Work order: Reproduce the entries shown below only from the line with "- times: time" down to the line with "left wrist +", keeping both end lines and copying each one exactly.

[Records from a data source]
********
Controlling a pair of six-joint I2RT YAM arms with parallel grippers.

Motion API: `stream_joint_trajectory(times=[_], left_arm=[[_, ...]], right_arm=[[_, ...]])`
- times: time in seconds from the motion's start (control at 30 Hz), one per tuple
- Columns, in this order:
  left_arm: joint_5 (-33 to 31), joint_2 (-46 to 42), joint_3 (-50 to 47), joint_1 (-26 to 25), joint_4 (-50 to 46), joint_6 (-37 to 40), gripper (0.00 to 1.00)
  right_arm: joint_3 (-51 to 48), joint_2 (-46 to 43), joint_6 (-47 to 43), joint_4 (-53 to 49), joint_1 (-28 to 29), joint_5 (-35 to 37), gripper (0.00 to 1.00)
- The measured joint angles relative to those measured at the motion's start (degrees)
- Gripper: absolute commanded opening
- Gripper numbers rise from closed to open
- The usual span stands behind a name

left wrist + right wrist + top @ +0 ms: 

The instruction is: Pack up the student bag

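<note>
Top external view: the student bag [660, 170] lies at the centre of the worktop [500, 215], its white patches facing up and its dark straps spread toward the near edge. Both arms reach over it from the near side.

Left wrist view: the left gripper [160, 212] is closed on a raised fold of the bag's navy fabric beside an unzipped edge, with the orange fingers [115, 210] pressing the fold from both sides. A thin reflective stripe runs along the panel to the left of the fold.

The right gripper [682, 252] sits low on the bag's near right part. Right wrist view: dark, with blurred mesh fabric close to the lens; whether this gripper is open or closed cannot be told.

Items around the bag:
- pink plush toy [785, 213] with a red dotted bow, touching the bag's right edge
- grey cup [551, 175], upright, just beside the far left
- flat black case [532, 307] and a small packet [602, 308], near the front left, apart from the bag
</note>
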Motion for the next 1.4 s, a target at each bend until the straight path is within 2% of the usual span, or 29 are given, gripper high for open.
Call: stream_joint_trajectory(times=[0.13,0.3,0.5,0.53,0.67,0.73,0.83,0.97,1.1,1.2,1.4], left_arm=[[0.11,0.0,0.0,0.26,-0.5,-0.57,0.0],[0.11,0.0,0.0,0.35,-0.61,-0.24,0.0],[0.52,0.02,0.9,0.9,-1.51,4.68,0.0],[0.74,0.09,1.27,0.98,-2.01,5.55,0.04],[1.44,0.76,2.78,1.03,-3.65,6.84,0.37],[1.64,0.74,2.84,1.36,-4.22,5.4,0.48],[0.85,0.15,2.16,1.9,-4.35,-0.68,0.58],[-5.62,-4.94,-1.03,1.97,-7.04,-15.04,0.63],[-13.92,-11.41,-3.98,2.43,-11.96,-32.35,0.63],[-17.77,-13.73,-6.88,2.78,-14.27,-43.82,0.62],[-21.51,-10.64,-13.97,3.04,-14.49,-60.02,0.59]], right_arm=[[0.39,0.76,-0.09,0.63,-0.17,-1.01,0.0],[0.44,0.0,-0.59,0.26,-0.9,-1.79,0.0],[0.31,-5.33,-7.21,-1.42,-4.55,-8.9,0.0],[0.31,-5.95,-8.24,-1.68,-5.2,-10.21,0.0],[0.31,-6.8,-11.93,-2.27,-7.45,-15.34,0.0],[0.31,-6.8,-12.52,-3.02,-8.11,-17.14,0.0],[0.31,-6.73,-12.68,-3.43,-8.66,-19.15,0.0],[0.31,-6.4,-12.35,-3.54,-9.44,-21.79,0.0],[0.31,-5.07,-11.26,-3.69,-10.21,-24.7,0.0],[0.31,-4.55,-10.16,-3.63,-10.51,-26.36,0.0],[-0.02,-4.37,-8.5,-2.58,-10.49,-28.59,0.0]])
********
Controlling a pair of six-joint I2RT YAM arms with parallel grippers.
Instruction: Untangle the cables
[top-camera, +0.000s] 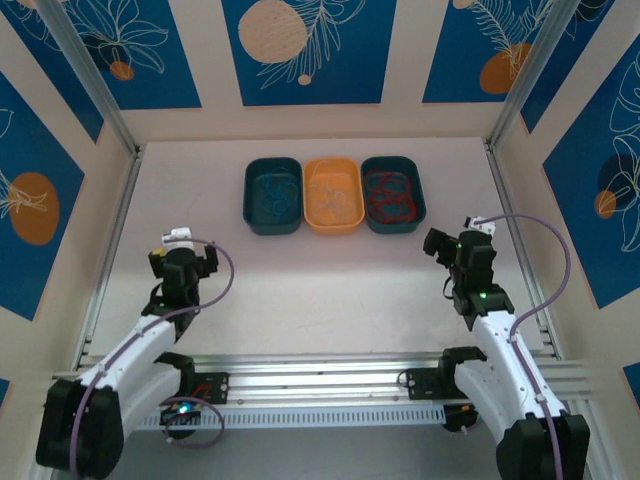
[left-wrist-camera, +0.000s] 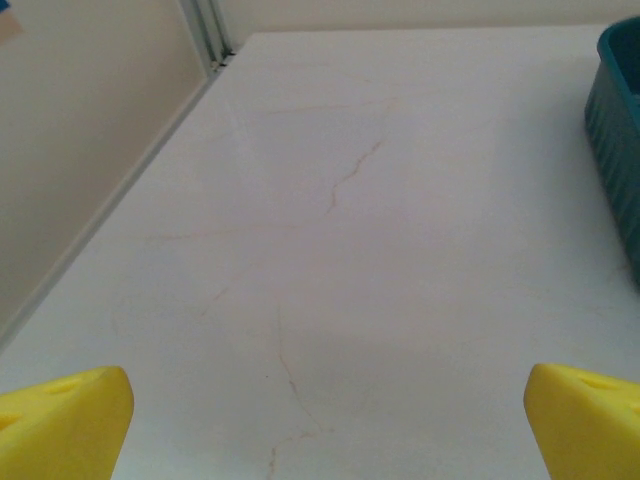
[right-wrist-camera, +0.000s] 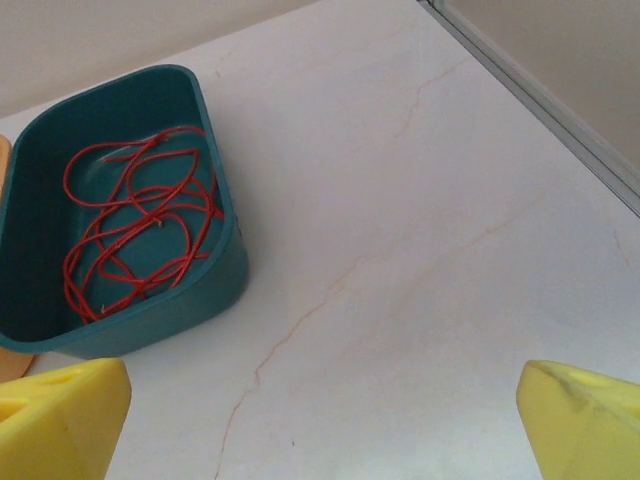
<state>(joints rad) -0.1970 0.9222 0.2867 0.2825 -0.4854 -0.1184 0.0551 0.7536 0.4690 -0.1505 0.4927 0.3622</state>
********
Answer below:
- times: time in seconds from the motion's start (control at 30 Hz), one per tuple
- Columns, in this order:
  left_arm: joint_5 (-33 to 31), joint_2 (-46 to 42), joint_3 (-50 to 47), joint_1 (-26 to 25), joint_4 (-50 to 46), joint_6 (-37 to 40), gripper (0.00 to 1.00)
  right_arm: joint_3 (-51 to 48), joint_2 (-46 to 43), joint_6 (-47 to 43), joint_4 (-53 to 49), joint_1 (-28 to 29), joint_5 (-35 to 37), gripper (0.00 to 1.00)
- The measured joint angles relative to those measured at the motion's start (degrees)
- Gripper: absolute commanded opening
- Gripper numbers rise from closed to open
- The usual span stands behind a name

left wrist + right wrist + top @ +0 ms: 

This answer has no further content.